2007-02-02 Thread Kirsten Chevalier

On 2/2/07, Douglas Philips [EMAIL PROTECTED] wrote:

On 2007 Feb 2, at 1:03 PM, Neil Mitchell indited:
 An import list is not a value, you can't examine whats in the list,
 you can't enumerate it etc. As such, it doesn't really matter how many
 elements are in there, the important thing is what the elements are.

I don't know enough about it, but mightn't Template Haskell disagree
on that point?
Or any other source-level manipulators? (perhaps that shouldn't be a
consideration?)



Well, Template Haskell is an extension and not part of the current
Haskell 98 standard. And as far as I know there's no effort to make it
part of Haskell Prime.
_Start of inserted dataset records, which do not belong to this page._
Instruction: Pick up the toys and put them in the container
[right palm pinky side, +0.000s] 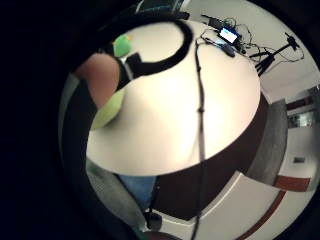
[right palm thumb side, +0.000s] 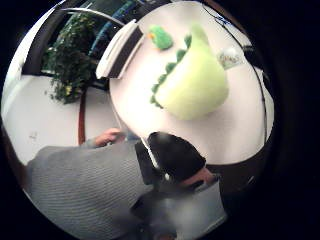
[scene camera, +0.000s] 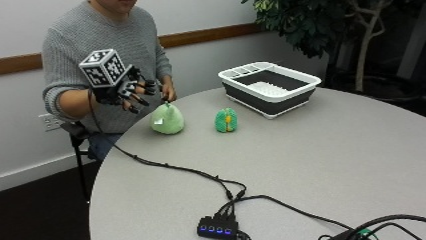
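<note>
plant (scene camera: 319, 25): top cut off | pale green toy (right palm pinky side: 107, 110): mostly hidden behind finger

A: Can any text, label, brand or number be read here?

B: No, nothing legible is seen. A white tag (scene camera: 158, 120) is attached to the light green plush toy (scene camera: 167, 120), just below and beside the gloved right hand (scene camera: 130, 90), but no print can be made out on it.

A: And the lit screen (right palm pinky side: 228, 34) across the table (scene camera: 319, 165) from the hand?

B: Only a bright patch is shown; no characters can be read.
</note>
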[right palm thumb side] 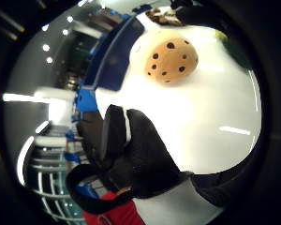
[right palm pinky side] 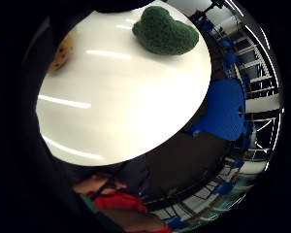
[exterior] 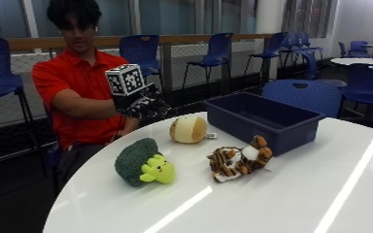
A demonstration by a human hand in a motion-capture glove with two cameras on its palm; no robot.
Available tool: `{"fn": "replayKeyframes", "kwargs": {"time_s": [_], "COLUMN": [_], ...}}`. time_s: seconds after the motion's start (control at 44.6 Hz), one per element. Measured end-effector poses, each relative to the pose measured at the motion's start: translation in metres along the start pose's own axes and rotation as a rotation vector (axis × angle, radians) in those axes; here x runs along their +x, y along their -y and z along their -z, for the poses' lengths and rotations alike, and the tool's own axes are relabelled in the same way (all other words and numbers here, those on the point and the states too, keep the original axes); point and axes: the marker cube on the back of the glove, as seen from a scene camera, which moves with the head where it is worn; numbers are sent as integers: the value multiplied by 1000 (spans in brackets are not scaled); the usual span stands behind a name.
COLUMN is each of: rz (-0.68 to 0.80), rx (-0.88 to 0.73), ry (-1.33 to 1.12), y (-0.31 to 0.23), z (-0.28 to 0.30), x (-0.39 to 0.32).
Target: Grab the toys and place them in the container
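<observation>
A person in a red shirt sits at the far edge of a round white table [exterior: 290, 194], the gloved right hand [exterior: 144, 104] raised in the air above the table's rim, touching none of the toys. Its fingers hang loosely curled and hold nothing; in the thumb side palm view the black fingers [right palm thumb side: 131, 145] bend across the lower part of the picture with only bare tabletop beyond them. The other hand is out of sight below the table edge.

Three plush toys lie on the table. The broccoli toy [exterior: 143, 162] — dark green with a yellow-green face — lies nearest the person, on its side. The round cookie toy [exterior: 188, 129] sits just beyond it, near the hand, its chocolate-chip face turned away from the outside camera; that face shows only in the thumb side palm view [right palm thumb side: 171, 60]. The striped tiger toy [exterior: 239, 159] lies sprawled just beside the near wall of the dark blue container [exterior: 264, 121], which stands toward the table's far side with nothing visible inside; its interior floor is mostly hidden by its own walls.

In the little finger side palm view the broccoli [right palm pinky side: 165, 31] shows only its green back, and the cookie [right palm pinky side: 62, 53] is cut off by the dark edge. The tiger is barely a brown smudge at the rim of the thumb side view — too small to make out.
</observation>
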Motion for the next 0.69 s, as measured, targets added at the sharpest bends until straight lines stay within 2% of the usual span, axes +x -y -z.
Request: {"fn": "replayKeyframes", "kwargs": {"time_s": [0.202, 0.448, 0.695], "rz": [22, 64, 93], "rx": [1, 100, 44], "ry": [-3, 33, 49], "y": [7, 30, 70], "z": [-7, 4, -11], "x": [-9, -17, -40]}}
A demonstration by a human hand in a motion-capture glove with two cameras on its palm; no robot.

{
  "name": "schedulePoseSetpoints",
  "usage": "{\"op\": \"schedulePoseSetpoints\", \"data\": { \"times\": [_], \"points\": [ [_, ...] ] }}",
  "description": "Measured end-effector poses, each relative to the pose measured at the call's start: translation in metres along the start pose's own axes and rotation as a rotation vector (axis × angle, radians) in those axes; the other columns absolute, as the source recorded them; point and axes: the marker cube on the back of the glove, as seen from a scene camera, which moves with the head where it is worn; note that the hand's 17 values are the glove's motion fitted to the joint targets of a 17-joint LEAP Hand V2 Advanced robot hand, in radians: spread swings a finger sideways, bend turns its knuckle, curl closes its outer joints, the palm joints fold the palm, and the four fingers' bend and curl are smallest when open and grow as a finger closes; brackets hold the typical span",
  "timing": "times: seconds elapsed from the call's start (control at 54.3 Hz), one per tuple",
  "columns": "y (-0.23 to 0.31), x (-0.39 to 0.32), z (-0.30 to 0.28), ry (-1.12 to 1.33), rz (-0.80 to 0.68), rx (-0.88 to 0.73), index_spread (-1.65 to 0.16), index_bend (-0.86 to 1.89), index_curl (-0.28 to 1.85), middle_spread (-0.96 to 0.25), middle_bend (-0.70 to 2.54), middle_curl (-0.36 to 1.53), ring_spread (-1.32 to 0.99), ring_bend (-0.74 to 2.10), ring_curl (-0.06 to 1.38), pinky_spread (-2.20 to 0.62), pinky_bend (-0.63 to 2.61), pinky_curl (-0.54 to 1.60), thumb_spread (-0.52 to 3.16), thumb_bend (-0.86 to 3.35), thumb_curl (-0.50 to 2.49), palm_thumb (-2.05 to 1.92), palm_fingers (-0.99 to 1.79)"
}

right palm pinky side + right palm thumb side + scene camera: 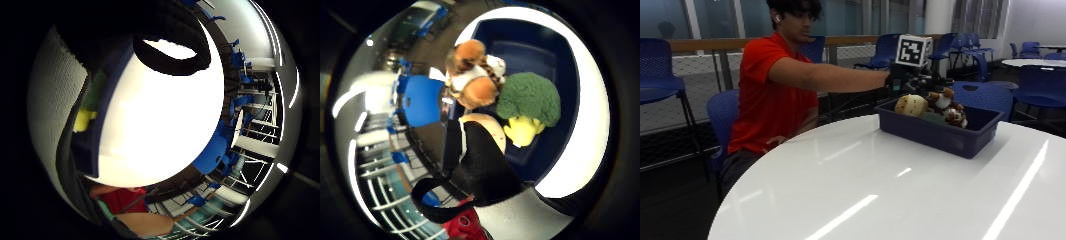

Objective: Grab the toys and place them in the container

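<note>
I see my gloved right hand [906,80] over the blue container [939,132], right of centre. It pinches the tiger toy [947,111] beside the broccoli toy [529,97]

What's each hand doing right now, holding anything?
Right hand: over the blue container, gripping the tiger toy.
Left hand: not visible, cannot tell.

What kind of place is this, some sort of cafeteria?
Probably a cafeteria or common seating area in a public building. Round white tables stand among rows of matching blue chairs, with a railing and large windows behind the seated person.
</note>
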Motion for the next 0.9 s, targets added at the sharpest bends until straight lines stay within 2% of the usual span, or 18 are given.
{"op": "schedulePoseSetpoints", "data": {
  "times": [0.147, 0.461, 0.719, 0.903],
  "points": [
    [0.031, 0.027, 0.028, -0.075, 0.028, -0.018, -0.31, 0.14, 0.25, -0.03, 0.08, 0.20, 0.08, 0.18, 0.31, 0.07, 1.11, 0.35, 1.13, -0.09, 0.27, -0.13, -0.26],
    [0.098, 0.089, 0.041, -0.145, 0.126, 0.019, -0.31, 0.14, 0.25, -0.04, 0.10, 0.17, 0.08, 0.17, 0.29, 0.08, 1.03, 0.32, 1.13, -0.09, 0.19, -0.13, -0.25],
    [0.163, 0.105, 0.081, -0.198, 0.135, -0.010, -0.31, 0.14, 0.26, -0.04, 0.10, 0.16, 0.08, 0.17, 0.27, 0.08, 0.98, 0.31, 1.15, -0.08, 0.15, -0.12, -0.24],
    [0.185, 0.110, 0.105, -0.182, 0.142, -0.025, -0.31, 0.15, 0.26, -0.04, 0.10, 0.16, 0.07, 0.16, 0.26, 0.08, 0.95, 0.31, 1.17, -0.08, 0.13, -0.12, -0.23]
  ]
}}
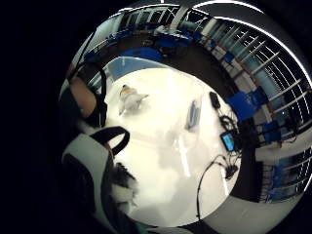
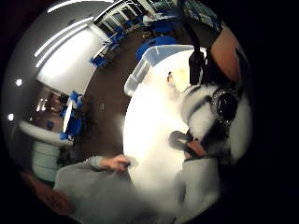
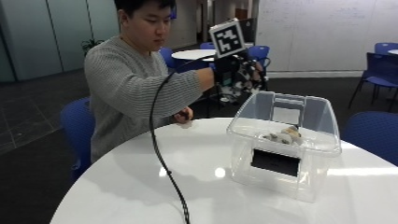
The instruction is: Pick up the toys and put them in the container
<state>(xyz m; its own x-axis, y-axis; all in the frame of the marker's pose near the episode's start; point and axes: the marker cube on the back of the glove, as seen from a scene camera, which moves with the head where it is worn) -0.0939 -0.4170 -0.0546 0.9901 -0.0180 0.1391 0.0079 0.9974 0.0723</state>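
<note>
Outside view: the gloved right hand (image 3: pixel 239 77) is raised beyond the clear container's (image 3: pixel 283 140) far rim, its grip closed around a fluffy white plush toy (image 2: pixel 201 114), mostly hidden. Another toy (image 3: pixel 283 135) lies inside the container. The bare hand (image 3: pixel 182 115) rests at the counter's (image 3: pixel 155 186) far edge.

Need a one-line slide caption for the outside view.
Gloved right hand holds a fluffy toy above the clear container, where another toy already lies.

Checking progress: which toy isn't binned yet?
The fluffy white toy held in the right hand; the tan-and-white one lies in the container.
</note>
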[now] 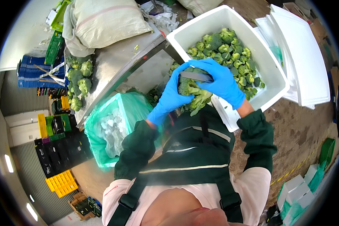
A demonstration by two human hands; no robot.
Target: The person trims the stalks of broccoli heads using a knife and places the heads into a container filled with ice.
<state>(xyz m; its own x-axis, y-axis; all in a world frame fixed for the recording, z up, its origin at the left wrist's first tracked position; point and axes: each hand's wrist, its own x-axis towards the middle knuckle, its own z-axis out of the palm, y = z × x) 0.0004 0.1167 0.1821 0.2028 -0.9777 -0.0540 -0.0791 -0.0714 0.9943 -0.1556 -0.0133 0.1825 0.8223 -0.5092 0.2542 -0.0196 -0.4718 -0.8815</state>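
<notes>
In front of my chest, my left hand (173,93), in a blue glove, is closed around a head of broccoli (191,90) with its pale stalk toward me. My right hand (225,83), gloved in the same blue, grips a knife (195,76); its handle is hidden in the fingers. The grey blade lies across the upper part of the broccoli, between my two hands. Just beyond my right hand stands a white foam box (277,82), with many cut broccoli florets (237,56) inside it.
At the left, a metal table (109,62) carries a white woven sack (105,24) and several broccoli heads (79,77). Below it stands a box lined with a green bag (98,150), with ice-like lumps inside. White foam lids (299,56) are stacked at the right.
</notes>
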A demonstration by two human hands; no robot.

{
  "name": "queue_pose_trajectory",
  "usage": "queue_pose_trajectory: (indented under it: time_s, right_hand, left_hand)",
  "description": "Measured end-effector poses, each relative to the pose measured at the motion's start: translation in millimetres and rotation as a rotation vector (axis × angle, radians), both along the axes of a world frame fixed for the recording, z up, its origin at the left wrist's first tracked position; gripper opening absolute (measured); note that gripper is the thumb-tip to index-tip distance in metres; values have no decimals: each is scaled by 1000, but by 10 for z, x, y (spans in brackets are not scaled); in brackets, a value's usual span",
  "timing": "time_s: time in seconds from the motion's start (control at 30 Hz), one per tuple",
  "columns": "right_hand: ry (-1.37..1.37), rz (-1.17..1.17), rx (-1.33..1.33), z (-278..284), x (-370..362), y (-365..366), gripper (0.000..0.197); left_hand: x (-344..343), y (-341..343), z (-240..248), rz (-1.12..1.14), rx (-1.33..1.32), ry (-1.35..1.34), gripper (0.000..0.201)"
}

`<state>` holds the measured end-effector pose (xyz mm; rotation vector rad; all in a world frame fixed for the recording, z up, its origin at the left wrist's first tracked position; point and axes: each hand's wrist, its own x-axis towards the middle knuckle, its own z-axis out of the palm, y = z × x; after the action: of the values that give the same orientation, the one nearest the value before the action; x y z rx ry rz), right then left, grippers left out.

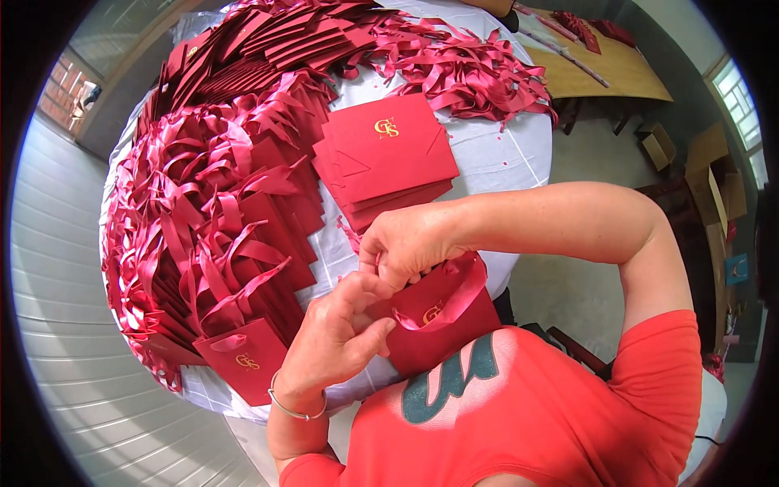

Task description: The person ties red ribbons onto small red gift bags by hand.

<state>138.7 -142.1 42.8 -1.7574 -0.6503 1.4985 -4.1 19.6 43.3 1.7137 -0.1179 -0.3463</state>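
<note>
A red paper gift bag (pixel 479 312) with a gold emblem stands open at the table edge against my body. A pink ribbon handle (pixel 454 302) loops across its near face. My left hand (pixel 345 329) is at the bag's left side, fingers bent at the rim and thumb beside the front. Just beyond it, my right hand (pixel 410 243) reaches over the bag's far edge with its fingers closed in a pinch. What those fingertips hold is hidden. The two hands touch or nearly touch.
Flat red bags (pixel 393 150) lie stacked beyond my right hand. Bags with ribbon handles (pixel 187 219) crowd the left side of the white-covered table (pixel 519 158). Folded red bags (pixel 276 49) and loose pink ribbons (pixel 471 73) lie at the back. Cardboard boxes (pixel 714 178) stand at right.
</note>
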Motion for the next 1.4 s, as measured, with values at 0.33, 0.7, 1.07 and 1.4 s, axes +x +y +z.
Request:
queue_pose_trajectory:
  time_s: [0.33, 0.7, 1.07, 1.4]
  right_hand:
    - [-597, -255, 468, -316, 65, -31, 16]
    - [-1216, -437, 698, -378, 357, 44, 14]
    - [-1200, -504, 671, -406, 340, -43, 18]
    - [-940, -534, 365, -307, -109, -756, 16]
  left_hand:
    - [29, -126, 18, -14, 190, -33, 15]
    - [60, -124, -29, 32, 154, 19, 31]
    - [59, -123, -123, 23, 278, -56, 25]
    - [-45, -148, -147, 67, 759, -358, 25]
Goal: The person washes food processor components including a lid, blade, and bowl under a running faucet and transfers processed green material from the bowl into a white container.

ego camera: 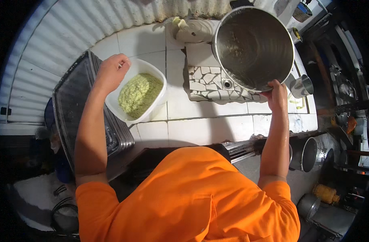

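Note:
My right hand (278, 92) grips the near rim of a large metal stockpot (248, 48), which leans over the sink with its mouth facing me. Its inside looks wet, with some residue on the wall. My left hand (114, 72) is curled at the far left corner of a white plastic tub (158, 99). A small pale spot shows between thumb and fingers; whether they pinch the rim or something else is unclear. Inside the tub lies a heap of wet, pale green, finely shredded or ground food (139, 95).
The shallow sink has a broken-tile floor (208, 78) and a drain (227, 84). Stacked dark trays (75, 99) lean left of the tub. A metal cup (302, 86) lies at right; a clear plastic container (193, 31) stands behind. More pots (308, 154) stand at far right.

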A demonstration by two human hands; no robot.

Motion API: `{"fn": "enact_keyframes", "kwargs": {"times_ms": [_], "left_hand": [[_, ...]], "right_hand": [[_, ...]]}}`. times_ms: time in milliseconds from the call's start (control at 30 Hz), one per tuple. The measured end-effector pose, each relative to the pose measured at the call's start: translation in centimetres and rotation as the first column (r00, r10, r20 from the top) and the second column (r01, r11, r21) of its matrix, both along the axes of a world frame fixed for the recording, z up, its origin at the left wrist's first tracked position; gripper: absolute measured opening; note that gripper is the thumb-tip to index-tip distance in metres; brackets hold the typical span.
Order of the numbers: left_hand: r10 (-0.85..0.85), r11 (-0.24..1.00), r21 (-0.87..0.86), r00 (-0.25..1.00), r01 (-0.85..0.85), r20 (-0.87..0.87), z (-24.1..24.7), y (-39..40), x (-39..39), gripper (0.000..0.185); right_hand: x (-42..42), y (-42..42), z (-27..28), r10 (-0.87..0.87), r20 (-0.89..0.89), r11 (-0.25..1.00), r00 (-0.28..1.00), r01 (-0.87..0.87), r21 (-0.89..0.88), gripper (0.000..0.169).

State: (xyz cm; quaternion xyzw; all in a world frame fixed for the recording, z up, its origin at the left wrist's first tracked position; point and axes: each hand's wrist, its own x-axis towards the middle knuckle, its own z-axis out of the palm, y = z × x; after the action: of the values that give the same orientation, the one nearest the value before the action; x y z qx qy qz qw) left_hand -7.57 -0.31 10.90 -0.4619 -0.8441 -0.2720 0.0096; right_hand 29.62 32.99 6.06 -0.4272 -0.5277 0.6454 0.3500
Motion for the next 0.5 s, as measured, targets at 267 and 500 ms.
{"fn": "enact_keyframes", "kwargs": {"times_ms": [267,500], "left_hand": [[0.163,0.987,-0.02,0.978,-0.162,0.126,-1.4,2.5,2.5,0.019],[0.25,0.964,-0.114,0.965,-0.241,0.079,-2.2,5.0,6.5,0.02]], "right_hand": [[4.8,13.0,-11.4,0.117,0.213,0.972,0.97,-0.068,-0.225,0.031],[4.2,19.2,-19.4,0.306,0.292,0.906,0.906,-0.183,-0.381,0.032]]}}
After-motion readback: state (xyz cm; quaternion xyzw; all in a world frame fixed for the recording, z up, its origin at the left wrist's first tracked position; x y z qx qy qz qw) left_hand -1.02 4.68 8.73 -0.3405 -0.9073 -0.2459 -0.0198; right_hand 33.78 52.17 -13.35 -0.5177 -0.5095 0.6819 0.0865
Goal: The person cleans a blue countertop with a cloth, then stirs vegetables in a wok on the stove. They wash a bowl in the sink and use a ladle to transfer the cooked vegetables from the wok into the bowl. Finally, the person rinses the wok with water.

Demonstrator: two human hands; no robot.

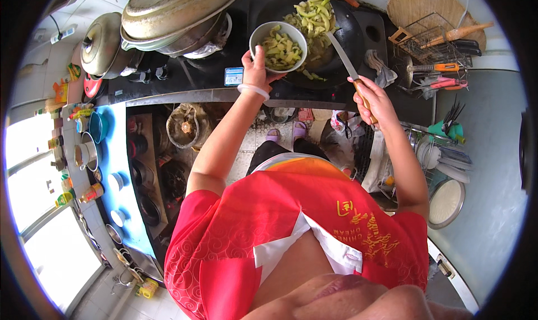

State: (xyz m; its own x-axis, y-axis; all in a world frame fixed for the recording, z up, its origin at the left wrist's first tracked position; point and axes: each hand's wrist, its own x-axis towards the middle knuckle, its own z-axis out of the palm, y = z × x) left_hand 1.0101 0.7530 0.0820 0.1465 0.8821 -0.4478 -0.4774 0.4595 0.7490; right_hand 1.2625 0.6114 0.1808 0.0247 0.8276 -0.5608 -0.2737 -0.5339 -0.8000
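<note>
My left hand [257, 72] grips a pale round bowl [260, 34] partly filled with cut green vegetable pieces [281, 48]. The bowl is tipped towards me, above the near left part of a dark wok [349, 36]. In my right hand [376, 103] is the wooden handle of a metal cooking utensil, probably a wok spatula [344, 55]. Its shaft slants to the far left into the wok. A heap of pale green strips [315, 15] covers its working end, so its shape is hidden. More pieces and some liquid lie in the wok.
Large lidded pots [176, 13] crowd the left of the black cooktop [201, 74]. A cloth [379, 69] lies right of the wok, beside a wire utensil rack [437, 46]. A small blue-screened device [233, 76] sits near the front edge. A blue-topped counter [119, 151] is at left.
</note>
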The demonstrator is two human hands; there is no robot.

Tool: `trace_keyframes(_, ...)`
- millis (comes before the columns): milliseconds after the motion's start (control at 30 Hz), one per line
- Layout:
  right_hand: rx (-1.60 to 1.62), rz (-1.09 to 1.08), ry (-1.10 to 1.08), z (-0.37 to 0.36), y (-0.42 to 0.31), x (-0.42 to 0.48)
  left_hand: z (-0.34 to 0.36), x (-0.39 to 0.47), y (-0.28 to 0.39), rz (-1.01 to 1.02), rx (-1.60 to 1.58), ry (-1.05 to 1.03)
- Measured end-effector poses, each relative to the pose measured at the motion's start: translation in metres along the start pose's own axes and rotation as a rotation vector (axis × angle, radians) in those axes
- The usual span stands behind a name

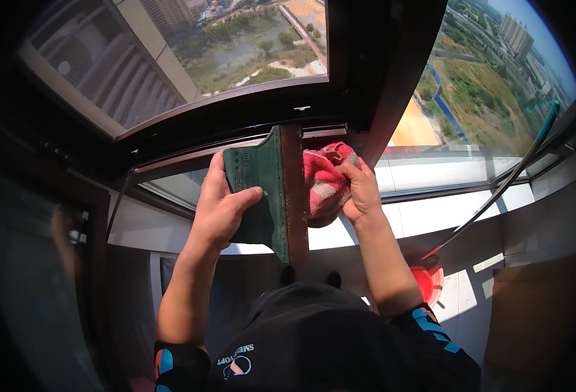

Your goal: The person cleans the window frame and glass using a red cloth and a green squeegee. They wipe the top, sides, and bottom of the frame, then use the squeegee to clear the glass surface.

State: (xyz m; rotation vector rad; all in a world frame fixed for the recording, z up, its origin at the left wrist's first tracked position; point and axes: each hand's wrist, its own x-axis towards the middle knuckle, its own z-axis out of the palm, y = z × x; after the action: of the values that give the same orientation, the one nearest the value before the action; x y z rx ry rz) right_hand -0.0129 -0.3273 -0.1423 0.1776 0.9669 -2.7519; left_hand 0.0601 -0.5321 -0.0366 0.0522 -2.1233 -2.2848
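My left hand [226, 201] grips a dark green plastic scraper or squeegee [261, 196] by its wide flat body, with the thumb across its face. A brown strip [295, 196], possibly rubber, runs along the tool's right edge, which stands lengthwise before me. Bunched in my right hand [361, 188] is a red and beige terry cloth [325, 183]. The cloth lies against or just beside the brown strip; its contact there is partly hidden. Both hands are held in front of a dark window frame, above a white sill [337, 232].
A screened window sash [249, 93] stands at the upper left. On the right, a pole with a teal grip [499, 188] leans across the sill beside a glass pane. Below are a red basin [427, 284] and a cardboard piece [538, 313] on the floor.
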Motion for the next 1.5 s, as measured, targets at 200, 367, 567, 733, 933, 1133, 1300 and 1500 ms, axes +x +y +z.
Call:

So yeah, probably it shouldn't be a
consideration.


You just highlighted the inconsistency:
You refer to import lists... you appear to think of the import
syntax _as a list_,
and it is precisely that mental processing where the inconsistency
hits/grates.
If it is an import _list_ it can have trailing commas, but if it is
some other _list_, it can't.
I don't see the justification for making those two cases different.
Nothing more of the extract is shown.